# Instructions for the task:
Beneath this instruction is a listing; print exactly the lines in it starting at the line that contains "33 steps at" and going through the line that contains "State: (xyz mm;".

# Available data:
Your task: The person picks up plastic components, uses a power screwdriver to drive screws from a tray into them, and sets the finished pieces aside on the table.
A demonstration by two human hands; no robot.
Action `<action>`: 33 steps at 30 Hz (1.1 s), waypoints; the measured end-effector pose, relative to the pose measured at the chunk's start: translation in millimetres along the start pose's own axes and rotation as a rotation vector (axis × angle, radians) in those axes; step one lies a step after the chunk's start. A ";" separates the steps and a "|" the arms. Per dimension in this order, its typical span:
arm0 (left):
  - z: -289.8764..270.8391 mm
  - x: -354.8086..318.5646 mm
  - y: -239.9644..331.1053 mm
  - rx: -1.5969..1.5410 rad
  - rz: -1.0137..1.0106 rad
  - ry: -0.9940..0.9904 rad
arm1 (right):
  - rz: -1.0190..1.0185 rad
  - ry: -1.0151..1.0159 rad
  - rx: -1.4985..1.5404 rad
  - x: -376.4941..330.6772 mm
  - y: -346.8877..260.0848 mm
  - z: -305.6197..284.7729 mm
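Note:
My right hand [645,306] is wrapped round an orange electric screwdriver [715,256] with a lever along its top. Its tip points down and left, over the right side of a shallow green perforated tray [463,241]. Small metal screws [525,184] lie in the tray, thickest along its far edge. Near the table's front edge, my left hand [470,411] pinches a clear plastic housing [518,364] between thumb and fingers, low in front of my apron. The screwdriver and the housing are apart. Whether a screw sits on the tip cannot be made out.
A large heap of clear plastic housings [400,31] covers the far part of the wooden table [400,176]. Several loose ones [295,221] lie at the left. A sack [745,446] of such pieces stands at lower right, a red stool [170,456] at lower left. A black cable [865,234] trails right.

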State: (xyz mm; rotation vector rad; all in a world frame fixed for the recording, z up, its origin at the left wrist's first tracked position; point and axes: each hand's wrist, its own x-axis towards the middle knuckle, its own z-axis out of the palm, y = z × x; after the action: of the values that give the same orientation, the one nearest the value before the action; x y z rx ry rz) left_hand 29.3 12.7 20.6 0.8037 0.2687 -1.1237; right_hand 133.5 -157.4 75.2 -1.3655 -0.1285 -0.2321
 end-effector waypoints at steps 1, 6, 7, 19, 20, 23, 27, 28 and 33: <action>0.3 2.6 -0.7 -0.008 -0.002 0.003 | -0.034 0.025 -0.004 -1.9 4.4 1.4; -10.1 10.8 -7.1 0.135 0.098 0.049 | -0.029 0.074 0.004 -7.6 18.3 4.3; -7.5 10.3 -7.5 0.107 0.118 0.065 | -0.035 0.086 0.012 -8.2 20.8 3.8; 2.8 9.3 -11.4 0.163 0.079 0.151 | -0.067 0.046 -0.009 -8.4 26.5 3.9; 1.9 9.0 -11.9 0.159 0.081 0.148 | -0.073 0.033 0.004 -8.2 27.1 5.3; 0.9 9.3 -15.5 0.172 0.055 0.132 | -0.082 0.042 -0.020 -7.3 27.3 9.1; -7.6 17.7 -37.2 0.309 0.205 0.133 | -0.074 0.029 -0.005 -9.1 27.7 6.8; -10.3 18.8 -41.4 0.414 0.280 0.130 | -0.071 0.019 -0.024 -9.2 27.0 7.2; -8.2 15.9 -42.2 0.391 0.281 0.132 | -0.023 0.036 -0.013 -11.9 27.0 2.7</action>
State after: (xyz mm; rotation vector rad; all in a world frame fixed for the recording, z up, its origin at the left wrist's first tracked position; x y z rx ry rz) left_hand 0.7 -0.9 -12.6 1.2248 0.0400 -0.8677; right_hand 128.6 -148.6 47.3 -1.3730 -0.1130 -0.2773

# Result of the exercise:
Action `<action>`: 33 steps at 30 Hz (1.1 s), waypoints; the measured end-effector pose, relative to the pose measured at the chunk's start: translation in millimetres along the start pose's own axes and rotation as a rotation vector (axis × angle, radians) in those axes; step one lies a step after the chunk's start. A ";" separates the steps and a "|" the arms. Per dimension in this order, its typical span:
arm0 (left):
  - z: -289.8764..270.8391 mm
  - x: -354.8086..318.5646 mm
  - y: -239.9644..331.1053 mm
  - rx: -1.5969..1.5410 rad
  - rz: -1.0137..1.0106 rad
  - ry: -0.9940..0.9904 rad
arm1 (right):
  - rz: -1.0190..1.0185 rad
  - ry: -1.0151..1.0159 rad
  - rx: -1.4985..1.5404 rad
  - x: -376.4941..330.6772 mm
  - y: -346.8877..260.0848 mm
  - z: -305.6197..284.7729 mm
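Note:
My right hand [645,306] is wrapped round an orange electric screwdriver [715,256] with a lever along its top. Its tip points down and left, over the right side of a shallow green perforated tray [463,241]. Small metal screws [525,184] lie in the tray, thickest along its far edge. Near the table's front edge, my left hand [470,411] pinches a clear plastic housing [518,364] between thumb and fingers, low in front of my apron. The screwdriver and the housing are apart. Whether a screw sits on the tip cannot be made out.
A large heap of clear plastic housings [400,31] covers the far part of the wooden table [400,176]. Several loose ones [295,221] lie at the left. A sack [745,446] of such pieces stands at lower right, a red stool [170,456] at lower left. A black cable [865,234] trails right.
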
State: (xyz mm; rotation vector rad; all in a world frame fixed for the recording, z up, its origin at the left wrist's first tracked position; point and axes: each hand's wrist, its own x-axis towards the middle knuckle, its own z-axis out of the palm, y = z × x; after the action: of the values that give the same orientation, the one nearest the value before the action; x y z rx ry rz) left_hand 29.3 12.7 20.6 0.8037 0.2687 -1.1237; right_hand 133.5 -157.4 75.2 -1.3655 -0.1285 -0.2321

The exercise contains nothing more.